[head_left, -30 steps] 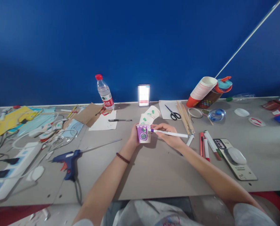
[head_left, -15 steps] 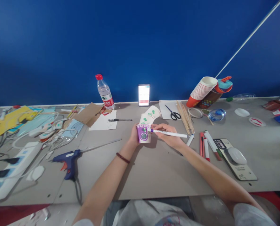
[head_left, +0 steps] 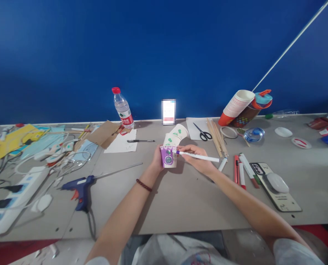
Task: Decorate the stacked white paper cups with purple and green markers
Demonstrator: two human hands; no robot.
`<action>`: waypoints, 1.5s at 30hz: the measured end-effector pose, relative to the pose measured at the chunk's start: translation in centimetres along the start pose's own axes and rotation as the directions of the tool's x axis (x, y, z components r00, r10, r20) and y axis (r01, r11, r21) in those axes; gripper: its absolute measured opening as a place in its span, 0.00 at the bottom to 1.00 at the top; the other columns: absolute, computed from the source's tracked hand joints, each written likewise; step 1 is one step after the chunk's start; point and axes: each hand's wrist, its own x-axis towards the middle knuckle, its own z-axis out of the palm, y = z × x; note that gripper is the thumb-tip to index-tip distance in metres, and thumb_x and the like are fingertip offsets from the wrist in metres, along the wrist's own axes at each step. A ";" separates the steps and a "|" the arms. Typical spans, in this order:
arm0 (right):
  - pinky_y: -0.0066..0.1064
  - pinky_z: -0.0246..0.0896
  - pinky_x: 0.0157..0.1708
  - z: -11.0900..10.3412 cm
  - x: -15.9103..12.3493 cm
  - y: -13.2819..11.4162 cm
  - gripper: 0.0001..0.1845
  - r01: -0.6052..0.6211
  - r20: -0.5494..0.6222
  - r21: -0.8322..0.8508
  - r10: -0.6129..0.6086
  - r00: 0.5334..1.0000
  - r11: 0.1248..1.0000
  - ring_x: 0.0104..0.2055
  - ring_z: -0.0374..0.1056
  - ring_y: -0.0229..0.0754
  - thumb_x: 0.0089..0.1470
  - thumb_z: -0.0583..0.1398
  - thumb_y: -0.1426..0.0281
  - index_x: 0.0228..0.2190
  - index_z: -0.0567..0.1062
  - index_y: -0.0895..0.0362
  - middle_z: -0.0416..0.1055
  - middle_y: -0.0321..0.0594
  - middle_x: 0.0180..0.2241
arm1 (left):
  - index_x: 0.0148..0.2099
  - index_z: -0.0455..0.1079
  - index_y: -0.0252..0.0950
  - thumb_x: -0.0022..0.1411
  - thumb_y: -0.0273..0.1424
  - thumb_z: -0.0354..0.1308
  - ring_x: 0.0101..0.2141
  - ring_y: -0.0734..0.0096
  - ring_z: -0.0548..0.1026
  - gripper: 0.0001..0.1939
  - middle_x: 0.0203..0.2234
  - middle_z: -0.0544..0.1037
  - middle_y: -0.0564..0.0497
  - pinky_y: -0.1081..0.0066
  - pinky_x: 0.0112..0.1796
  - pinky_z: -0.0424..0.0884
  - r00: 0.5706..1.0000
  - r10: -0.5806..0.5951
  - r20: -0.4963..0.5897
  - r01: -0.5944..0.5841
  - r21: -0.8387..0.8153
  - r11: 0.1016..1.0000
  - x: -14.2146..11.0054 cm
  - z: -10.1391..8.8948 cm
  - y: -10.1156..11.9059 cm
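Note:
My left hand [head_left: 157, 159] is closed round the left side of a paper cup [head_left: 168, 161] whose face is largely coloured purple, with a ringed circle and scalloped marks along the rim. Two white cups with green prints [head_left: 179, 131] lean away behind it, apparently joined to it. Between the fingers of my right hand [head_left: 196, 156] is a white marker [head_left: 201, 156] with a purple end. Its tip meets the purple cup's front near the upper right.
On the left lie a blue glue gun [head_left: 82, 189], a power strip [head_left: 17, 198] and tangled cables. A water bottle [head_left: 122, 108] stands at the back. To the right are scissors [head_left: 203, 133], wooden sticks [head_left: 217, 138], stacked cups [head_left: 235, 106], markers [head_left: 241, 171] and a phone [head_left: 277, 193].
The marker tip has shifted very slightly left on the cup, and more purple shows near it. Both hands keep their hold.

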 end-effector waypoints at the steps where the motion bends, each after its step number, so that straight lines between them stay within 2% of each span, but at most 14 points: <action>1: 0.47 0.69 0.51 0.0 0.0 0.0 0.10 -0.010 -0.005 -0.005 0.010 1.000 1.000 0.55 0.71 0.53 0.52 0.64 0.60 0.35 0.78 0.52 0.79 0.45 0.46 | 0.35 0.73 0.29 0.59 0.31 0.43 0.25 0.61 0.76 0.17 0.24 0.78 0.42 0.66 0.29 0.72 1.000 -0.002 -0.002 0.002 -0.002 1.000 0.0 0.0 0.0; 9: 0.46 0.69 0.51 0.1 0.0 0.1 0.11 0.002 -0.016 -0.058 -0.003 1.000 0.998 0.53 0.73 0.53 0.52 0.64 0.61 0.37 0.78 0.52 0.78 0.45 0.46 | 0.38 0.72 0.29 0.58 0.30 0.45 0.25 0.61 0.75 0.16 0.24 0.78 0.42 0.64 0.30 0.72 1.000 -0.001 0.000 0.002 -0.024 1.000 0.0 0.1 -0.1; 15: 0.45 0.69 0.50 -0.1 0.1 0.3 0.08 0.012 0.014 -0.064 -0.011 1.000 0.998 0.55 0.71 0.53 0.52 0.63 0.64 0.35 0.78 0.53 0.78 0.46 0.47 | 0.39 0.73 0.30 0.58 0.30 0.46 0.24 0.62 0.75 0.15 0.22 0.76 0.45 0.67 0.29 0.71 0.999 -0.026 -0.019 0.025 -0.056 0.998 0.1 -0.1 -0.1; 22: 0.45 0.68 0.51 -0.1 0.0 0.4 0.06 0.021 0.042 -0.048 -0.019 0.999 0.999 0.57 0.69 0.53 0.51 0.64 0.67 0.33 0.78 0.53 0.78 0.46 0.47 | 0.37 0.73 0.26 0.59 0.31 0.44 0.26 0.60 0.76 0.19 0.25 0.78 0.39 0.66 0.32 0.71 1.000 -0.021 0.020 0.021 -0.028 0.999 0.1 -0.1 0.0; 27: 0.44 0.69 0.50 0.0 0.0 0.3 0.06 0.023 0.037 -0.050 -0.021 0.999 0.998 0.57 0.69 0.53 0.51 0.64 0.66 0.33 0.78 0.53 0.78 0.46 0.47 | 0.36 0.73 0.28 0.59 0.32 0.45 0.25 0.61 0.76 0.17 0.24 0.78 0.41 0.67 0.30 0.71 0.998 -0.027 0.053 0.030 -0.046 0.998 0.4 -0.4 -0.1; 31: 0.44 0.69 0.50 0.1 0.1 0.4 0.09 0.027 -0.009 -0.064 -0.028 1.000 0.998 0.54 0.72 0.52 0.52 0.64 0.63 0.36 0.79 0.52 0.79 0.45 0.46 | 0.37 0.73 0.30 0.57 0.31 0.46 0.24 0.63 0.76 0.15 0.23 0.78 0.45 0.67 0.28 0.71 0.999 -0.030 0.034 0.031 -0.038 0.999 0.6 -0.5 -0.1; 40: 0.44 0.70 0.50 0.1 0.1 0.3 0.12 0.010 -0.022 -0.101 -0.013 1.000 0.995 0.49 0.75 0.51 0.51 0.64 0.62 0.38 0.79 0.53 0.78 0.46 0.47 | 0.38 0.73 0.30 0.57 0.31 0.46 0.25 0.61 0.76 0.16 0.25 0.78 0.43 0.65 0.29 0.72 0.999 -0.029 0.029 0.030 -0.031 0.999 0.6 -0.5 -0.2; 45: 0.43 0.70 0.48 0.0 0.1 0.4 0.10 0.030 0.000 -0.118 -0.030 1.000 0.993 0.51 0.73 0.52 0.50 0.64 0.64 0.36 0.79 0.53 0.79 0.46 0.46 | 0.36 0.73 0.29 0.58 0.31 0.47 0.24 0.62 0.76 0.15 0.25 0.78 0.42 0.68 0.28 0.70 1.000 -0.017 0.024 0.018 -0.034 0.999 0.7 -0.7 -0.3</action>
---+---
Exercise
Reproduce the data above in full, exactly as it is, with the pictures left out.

Written solution
[head_left, -30 steps] 
[head_left, -15 steps] 
[head_left, +0 steps] 
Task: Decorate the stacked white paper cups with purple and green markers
Demonstrator: two human hands; no robot.
`<action>`: waypoints, 1.5s at 30hz: the measured end-effector pose, relative to the pose measured at the chunk's start: translation in centimetres along the start pose's own axes and rotation as the directions of the tool's x axis (x, y, z components r00, r10, r20) and y axis (r01, r11, r21) in those axes; gripper: its absolute measured opening as a place in its span, 0.00 at the bottom to 1.00 at the top; the other columns: absolute, computed from the source's tracked hand joints, each written likewise; step 1 is one step after the chunk's start; point and axes: each hand's wrist, its own x-axis towards the middle knuckle, its own z-axis out of the palm, y = z × x; note that gripper is the thumb-tip to index-tip distance in metres, and thumb_x and the like are fingertip offsets from the wrist in metres, along the wrist's own axes at each step. A ";" separates the steps and a "|" the arms. Typical spans, in this order:
arm0 (right):
  - pinky_y: -0.0066..0.1064
  - pinky_z: -0.0246..0.0896
  - pinky_x: 0.0157..0.1708
  - z: -11.0900..10.3412 cm
  - x: -15.9103..12.3493 cm
  - y: -13.2819..11.4162 cm
  - gripper: 0.0001..0.1845
  - r01: -0.6052..0.6211
  - r20: -0.5494..0.6222
  - r21: -0.8322..0.8508
  - r10: -0.6129..0.6086
  - r00: 0.5334..1.0000
  - r11: 0.1248..1.0000
  - ring_x: 0.0104..0.2055
  - ring_z: -0.0374..0.1056
  - ring_y: -0.0229..0.0754
  - thumb_x: 0.0089..0.1470
  - thumb_z: -0.0583..0.1398
  - thumb_y: -0.1426..0.0281
  - index_x: 0.0228..0.2190
  - index_z: -0.0567..0.1062
  - index_y: -0.0895..0.0362
  - middle_z: -0.0416..0.1055
  - middle_y: -0.0321..0.0594
  - middle_x: 0.0180..0.2241
arm1 (left):
  - index_x: 0.0148..0.2099
  - index_z: -0.0455..0.1079
  - index_y: -0.0252..0.0950
  - thumb_x: -0.0022..0.1411
  - thumb_y: -0.0273..0.1424
  - thumb_z: -0.0354..0.1308
  - ring_x: 0.0101..0.2141
  - ring_y: -0.0734..0.0096
  - ring_z: -0.0548..0.1026
  - gripper: 0.0001..0.1939
  - middle_x: 0.0203..0.2234
  - middle_z: -0.0544..0.1037
  - middle_y: -0.0564..0.0497
  - pinky_y: -0.1081..0.0066
  - pinky_x: 0.0112..0.1796
  - pinky_z: -0.0424..0.0884
  - r00: 0.5706..1.0000
  - r10: -0.5806..0.5951
  - r20: -0.4963..0.5897
  - r01: -0.5944..0.5841
  - r21: -0.8387..0.8153
  - r11: 0.1016..1.0000
  - x: -14.2146..11.0054 cm
  - z: -10.1391..8.8948 cm
  - y: -10.1156..11.9059 cm
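Note:
My left hand [head_left: 157, 159] is closed round the left side of a paper cup [head_left: 168, 161] whose face is largely coloured purple, with a ringed circle and scalloped marks along the rim. Two white cups with green prints [head_left: 179, 131] lean away behind it, apparently joined to it. Between the fingers of my right hand [head_left: 196, 156] is a white marker [head_left: 201, 156] with a purple end. Its tip meets the purple cup's front near the upper right.
On the left lie a blue glue gun [head_left: 82, 189], a power strip [head_left: 17, 198] and tangled cables. A water bottle [head_left: 122, 108] stands at the back. To the right are scissors [head_left: 203, 133], wooden sticks [head_left: 217, 138], stacked cups [head_left: 235, 106], markers [head_left: 241, 171] and a phone [head_left: 277, 193].
The marker tip has shifted very slightly left on the cup, and more purple shows near it. Both hands keep their hold.
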
 end-effector waypoints at the steps where the motion bends, each after its step number, so that straight lines between them stay within 2% of each span, but at most 14 points: <action>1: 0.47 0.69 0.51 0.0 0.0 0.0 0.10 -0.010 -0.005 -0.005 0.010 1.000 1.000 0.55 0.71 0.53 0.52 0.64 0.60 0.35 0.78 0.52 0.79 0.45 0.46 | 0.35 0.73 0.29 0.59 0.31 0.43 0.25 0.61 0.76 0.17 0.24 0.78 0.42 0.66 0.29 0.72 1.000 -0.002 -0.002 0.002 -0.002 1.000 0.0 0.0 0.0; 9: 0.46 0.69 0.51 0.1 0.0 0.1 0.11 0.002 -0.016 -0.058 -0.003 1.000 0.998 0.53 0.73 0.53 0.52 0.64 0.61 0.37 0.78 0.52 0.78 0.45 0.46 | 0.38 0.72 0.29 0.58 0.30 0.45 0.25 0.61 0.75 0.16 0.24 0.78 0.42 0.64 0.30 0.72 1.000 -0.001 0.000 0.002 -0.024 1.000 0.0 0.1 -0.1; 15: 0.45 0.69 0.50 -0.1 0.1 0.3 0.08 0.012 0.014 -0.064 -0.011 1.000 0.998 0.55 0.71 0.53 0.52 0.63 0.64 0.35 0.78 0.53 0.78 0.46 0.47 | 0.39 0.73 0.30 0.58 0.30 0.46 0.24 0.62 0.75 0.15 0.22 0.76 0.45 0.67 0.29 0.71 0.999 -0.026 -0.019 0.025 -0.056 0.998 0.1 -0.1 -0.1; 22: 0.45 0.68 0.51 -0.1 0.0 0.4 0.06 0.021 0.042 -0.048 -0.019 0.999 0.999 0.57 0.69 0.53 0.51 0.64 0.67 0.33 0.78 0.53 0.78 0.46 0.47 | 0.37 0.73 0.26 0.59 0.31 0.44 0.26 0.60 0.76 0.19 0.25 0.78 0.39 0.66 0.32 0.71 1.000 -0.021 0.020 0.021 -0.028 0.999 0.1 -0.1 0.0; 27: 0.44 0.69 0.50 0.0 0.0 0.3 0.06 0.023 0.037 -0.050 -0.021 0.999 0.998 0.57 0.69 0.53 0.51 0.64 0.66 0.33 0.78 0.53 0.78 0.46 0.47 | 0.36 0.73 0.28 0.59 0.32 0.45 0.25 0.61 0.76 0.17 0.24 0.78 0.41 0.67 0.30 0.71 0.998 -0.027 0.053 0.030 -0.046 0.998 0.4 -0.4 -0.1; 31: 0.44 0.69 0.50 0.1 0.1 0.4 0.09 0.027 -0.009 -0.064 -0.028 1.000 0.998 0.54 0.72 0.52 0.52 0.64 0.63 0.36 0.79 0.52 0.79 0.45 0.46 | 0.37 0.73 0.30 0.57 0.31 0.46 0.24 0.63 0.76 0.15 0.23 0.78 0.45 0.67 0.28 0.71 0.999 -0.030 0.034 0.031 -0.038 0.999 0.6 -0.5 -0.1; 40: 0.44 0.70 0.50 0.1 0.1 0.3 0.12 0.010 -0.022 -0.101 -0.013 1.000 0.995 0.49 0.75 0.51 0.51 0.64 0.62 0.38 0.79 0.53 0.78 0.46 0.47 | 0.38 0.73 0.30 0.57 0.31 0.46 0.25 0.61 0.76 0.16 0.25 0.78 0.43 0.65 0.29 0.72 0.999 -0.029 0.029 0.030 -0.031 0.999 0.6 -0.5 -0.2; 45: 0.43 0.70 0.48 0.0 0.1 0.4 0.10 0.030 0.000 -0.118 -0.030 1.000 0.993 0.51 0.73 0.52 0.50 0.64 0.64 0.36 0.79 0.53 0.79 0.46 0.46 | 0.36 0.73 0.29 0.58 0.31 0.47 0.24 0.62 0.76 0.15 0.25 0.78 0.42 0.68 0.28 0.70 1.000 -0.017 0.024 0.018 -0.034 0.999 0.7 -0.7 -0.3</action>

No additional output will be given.